Они пошутили ещё немного, состязаясь в остроумии, и разошлись: Огульнязик надо было идти в женотдел, а Черкеза ждало письмо к Узук. Он неоднократно писал ей и прежде, но это было совсем особое письмо.
Ещё работая в женотделе, она пыталась разыскать своего сына Довлетмурада и попросила содействия в этом у Черкеза. Он быстро навёл справки, установив, что Аманмурад отправил в Мешхед всю свою многочисленную семью. Узук погоревала, но что оставалось делать — в Мешхед пешком не побежишь.
Однако Черкез не успокоился — слишком дорого ему было всё, что касалось Узук. Он решил сделать попытку через знакомых контрабандистов установить местожительство семьи Аманмурада и вырвать из его рук мальчишку. В успех верилось плохо, однако Черкез старался честно, не для вида, и это привело к неожиданным результатам. Выяснилось, что за кордон Аманмурад увёз только жену, потому что Тачсолтан потеряла Довлетмурада где-то в Узбекистане, когда ехала домой вслед за сбежавшим из ссылки мужем. Это в корне меняло путь поисков, хотя и не делало его легче, чтобы не сказать — труднее.

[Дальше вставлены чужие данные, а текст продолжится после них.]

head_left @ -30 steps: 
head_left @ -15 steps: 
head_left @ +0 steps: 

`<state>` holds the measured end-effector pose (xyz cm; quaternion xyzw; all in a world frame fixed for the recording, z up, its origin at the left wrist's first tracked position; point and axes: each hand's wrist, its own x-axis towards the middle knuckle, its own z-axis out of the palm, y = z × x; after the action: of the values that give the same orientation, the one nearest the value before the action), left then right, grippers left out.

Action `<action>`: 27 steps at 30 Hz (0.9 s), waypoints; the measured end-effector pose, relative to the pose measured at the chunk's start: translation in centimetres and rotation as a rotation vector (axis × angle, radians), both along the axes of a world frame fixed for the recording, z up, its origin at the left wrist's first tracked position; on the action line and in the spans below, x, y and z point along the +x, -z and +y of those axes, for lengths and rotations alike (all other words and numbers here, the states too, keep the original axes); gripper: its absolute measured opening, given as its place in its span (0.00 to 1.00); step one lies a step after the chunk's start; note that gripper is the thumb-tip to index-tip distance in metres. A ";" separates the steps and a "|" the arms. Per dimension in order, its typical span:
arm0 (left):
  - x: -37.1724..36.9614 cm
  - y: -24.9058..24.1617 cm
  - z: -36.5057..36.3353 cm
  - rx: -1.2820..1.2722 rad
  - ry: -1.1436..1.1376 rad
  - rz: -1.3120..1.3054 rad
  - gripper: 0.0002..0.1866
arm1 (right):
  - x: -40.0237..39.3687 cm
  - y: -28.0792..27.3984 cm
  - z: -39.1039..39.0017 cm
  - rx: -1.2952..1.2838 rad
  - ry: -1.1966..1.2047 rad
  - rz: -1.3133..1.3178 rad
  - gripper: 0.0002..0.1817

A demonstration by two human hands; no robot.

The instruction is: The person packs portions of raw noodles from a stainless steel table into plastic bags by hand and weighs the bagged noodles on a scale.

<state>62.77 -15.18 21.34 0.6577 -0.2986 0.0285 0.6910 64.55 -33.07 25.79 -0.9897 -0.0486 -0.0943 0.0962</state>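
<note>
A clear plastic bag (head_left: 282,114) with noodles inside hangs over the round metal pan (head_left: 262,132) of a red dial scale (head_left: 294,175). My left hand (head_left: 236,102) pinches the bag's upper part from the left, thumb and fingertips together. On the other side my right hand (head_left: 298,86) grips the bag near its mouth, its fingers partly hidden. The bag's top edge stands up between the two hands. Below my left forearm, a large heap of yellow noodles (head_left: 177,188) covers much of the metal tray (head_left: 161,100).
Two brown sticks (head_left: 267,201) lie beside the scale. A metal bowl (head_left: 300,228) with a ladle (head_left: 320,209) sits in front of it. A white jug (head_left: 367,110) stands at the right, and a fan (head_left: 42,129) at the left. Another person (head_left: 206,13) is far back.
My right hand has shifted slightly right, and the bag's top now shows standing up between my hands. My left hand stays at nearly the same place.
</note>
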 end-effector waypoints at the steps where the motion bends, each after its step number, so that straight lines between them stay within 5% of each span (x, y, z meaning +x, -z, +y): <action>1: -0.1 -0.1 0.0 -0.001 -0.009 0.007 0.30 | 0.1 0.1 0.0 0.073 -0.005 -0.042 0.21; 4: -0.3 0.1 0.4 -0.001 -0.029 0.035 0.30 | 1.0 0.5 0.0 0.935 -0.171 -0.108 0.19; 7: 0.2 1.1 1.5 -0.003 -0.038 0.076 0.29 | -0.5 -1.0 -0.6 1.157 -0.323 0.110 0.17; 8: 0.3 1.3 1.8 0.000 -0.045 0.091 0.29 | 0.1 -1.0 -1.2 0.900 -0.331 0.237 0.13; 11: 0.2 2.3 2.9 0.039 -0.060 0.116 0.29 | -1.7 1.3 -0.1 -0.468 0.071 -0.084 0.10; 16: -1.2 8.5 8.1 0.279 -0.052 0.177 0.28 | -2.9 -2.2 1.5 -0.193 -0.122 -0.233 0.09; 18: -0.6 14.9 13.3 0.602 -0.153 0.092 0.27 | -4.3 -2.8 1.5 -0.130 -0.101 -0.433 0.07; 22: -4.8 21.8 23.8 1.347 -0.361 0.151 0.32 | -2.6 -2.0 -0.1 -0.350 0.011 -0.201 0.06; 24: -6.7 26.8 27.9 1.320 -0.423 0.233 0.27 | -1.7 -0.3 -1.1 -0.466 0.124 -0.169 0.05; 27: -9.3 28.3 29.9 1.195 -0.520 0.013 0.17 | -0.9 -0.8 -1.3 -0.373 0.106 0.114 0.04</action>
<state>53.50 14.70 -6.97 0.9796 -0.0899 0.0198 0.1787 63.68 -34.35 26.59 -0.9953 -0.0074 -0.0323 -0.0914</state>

Черкез не рискнул обнадёживать Узук попусту и не сказал ей об этом ничего. Он прикидывал и так и эдак, посылал запросы в наробразы Ташкента, Бухары, Кагана, расспрашивал аульчан, ездил по детприютам, высматривал всех маленьких беспризорников, которых становилось всё меньше и меньше. Так продолжалось до тех пор, пока Черкеза не осенило, и он стукнул себя кулаком в лоб: «Мурадка?!»